De repente, el dolor de cabeza de Goss pasó a un segundo plano a medida que iba captando la idea básica de lo que Toxtel le estaba proponiendo. Si alguna vez había existido una situación con más posibilidades, era esa.

– También necesitaremos vistas aéreas -dijo-. Para asegurarnos de que no hay ningún camino rural que los habitantes del pueblo utilicen y no salga en el mapa. El terreno es muy escarpado; creo que si bloqueamos unos puntos concretos, no podrán salir.

Toxtel asintió con aquella expresión decidida con los ojos entrecerrados que revelaba que estaba comprometido con un plan de acción. Goss se dijo que necesitarían dinero y más gente. Ellos dos solos no podían hacerlo. Y también necesitarían a alguien que conociera la zona y el tipo de gente a quien se enfrentarían. Él era muy consciente de sus limitaciones. Él se movía como pez en el agua en el asfalto, no en la tierra del campo. Si tenía que enfrentarse, allí mismo, con un tipo que solía cazar ciervos y otros animales y que seguramente tendría un armario lleno de ropa de camuflaje, estaba perdido. Su mayor punto a favor era su cerebro, y estaba dispuesto a utilizarlo.
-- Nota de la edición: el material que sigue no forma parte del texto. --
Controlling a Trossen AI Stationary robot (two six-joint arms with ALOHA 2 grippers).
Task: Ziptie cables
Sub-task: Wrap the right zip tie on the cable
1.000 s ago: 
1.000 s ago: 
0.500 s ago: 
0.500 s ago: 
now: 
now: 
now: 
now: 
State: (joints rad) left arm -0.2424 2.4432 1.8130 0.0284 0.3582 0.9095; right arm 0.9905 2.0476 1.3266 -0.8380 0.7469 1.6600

– Tendríamos que asegurarnos de que todos los huéspedes de la pensión se hayan marchado -murmuró, pensando en voz alta-. Seguro que hay gente que los espera en casa o espera una llamada.

– ¿Y cómo vamos a saberlo?

– Pues tendrá que ir alguien a preguntar, alguien de por aquí o, al menos, alguien que no parezca sospechoso.

Toxtel encendió el motor y puso la marcha.

– Conozco a alguien a quien podemos llamar.

– ¿Conoces a alguien de aquí?

– No, pero conozco a alguien que conoce a alguien, ¿me sigues?

Goss lo seguía. Apoyó la dolorida cabeza en el asiento e hizo una mueca por el dolor, así que se dejó caer de lado hasta que encontró la ventanilla. El cristal estaba frío, cosa que lo calmó bastante. Cerró los ojos. No querían ir con prisas; se tomarían el tiempo que necesitaran para planearlo todo bien y pulir los detalles. Se durmió imaginándose la lista de cosas que tenían que hacer: cortar la luz, cortar las líneas telefónicas, bloquear el puente, romperle el cuello a ese desgraciado del pueblo. Era como contar ovejas, pero mejor.